At Archway, the first day of school is a fun event similar to those held at the end of the year at traditional schools. The students start the year with an off-campus field trip or carnival. McLean says it helps new students create relationships among themselves and with their teachers.
McLean’s favorite moment is at the end of the year. Graduation represents a special time because many students and their families were never certain that the student would live long enough to make it to graduation.
“We get notes from families that say, ‘When my son turned 15, I remember saying a prayer that if God would just bless me with a 16th birthday, that would be enough,’” said McLean.
Through Archway, students learn that they have a future and that they can be successful. Parents who once told McLean they worried for their child’s life often talk to her after graduation about where their kids are going to college, what scholarships they have earned and what they plan to do with the rest of their lives.

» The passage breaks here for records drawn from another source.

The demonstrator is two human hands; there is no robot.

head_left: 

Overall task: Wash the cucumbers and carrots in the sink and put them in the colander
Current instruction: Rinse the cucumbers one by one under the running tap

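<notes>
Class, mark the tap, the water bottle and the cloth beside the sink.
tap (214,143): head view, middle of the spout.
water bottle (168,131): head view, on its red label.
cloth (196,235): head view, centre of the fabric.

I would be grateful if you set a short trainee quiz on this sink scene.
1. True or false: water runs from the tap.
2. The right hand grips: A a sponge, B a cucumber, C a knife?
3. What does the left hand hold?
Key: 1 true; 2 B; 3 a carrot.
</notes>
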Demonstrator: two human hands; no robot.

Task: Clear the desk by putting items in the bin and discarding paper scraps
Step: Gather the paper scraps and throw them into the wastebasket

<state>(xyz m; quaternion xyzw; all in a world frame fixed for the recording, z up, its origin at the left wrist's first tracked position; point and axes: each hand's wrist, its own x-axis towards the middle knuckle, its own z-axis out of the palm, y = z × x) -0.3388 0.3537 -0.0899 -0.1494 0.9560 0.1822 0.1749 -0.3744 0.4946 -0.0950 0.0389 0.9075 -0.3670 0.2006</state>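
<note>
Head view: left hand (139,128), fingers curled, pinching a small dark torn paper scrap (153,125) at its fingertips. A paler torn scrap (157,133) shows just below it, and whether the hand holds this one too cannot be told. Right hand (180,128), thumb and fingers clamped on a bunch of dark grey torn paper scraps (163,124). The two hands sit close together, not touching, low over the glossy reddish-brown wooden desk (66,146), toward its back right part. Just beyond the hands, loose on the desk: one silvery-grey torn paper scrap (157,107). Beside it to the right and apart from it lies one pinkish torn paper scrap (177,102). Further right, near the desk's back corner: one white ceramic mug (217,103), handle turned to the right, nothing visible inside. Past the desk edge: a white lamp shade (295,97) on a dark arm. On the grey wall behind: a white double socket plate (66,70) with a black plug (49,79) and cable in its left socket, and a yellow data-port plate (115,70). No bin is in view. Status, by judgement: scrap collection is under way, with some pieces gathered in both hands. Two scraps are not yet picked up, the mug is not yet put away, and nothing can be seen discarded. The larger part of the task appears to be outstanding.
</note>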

McLean says Archway graduation ceremonies are “stupid, crazy big” to show the students how proud they should be of their accomplishments.

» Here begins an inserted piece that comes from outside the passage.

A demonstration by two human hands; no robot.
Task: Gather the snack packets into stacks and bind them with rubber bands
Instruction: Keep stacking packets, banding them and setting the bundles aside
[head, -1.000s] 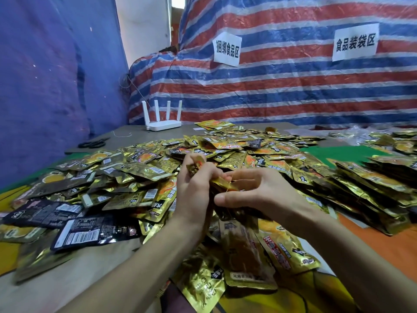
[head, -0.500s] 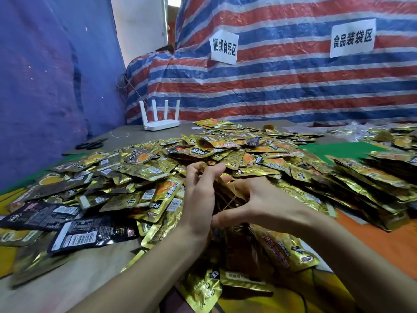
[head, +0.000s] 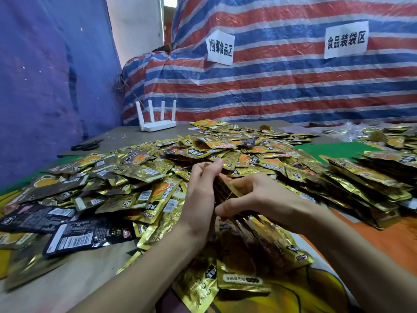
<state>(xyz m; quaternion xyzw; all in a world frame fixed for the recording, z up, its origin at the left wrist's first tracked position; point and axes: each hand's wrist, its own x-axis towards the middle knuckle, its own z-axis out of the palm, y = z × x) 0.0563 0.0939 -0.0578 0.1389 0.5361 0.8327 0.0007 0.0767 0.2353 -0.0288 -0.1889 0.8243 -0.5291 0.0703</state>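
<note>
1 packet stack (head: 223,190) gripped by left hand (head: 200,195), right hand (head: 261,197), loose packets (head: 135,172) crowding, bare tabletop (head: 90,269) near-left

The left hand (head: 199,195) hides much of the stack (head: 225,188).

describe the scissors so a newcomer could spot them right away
Find the white router with four antennas at the far end, below the striped tarp. Left of it and nearer, on bare grey tabletop, lie the scissors. They are black with looped handles, apart from the foil packets.
</note>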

“Graduation is really special because a lot of these kids and families haven’t had a lot to celebrate,” said McLean.
While McLean loves to celebrate the good times, her proudest moment came during one of her toughest times.
In her second year at Archway, McLean met a 14-year-old student. As a sophomore, the student’s dad died unexpectedly of a heart attack while she was spending the night at a friend’s house. McLean had to deliver the news to the student at Archway.
“I remember being like, ‘This might be the thing that cracks her. I could see her totally taking off on this. She’s going to run away. She’s going to have a nervous breakdown. She’s going to hurt herself. Something’s going to happen,’” said McLean. “And then she stayed sober. She stayed sober through that whole thing.”
Two years later, the student’s brother committed suicide. McLean had to deliver difficult news to her for a second time. Still, the student stayed sober.
McLean recently saw the student last month at the wedding of two former Archway Academy students. The student was the maid of honor and has been sober for seven years.
McLean says that seeing that student sober after everything she has been through is why this movement is so important to her. She believes that being a part of these moments is why people choose to work at a recovery high school.
“I don’t think any of us do it because it’s easy,” said McLean. “We do it because it’s hard, because it’s meaningful.”
The future is bright for Archway and the recovery high school movement. McLean says she wants to keep building Archway into something even greater than it already is and hopes it will be a beacon of hope for other recovery high school programs getting started across the nation.
“That’s the way that we’re going to reach way beyond the Houston community and help in all these communities that don’t have any resources for them,” said McLean. “[We’ll] help those communities get inspired.”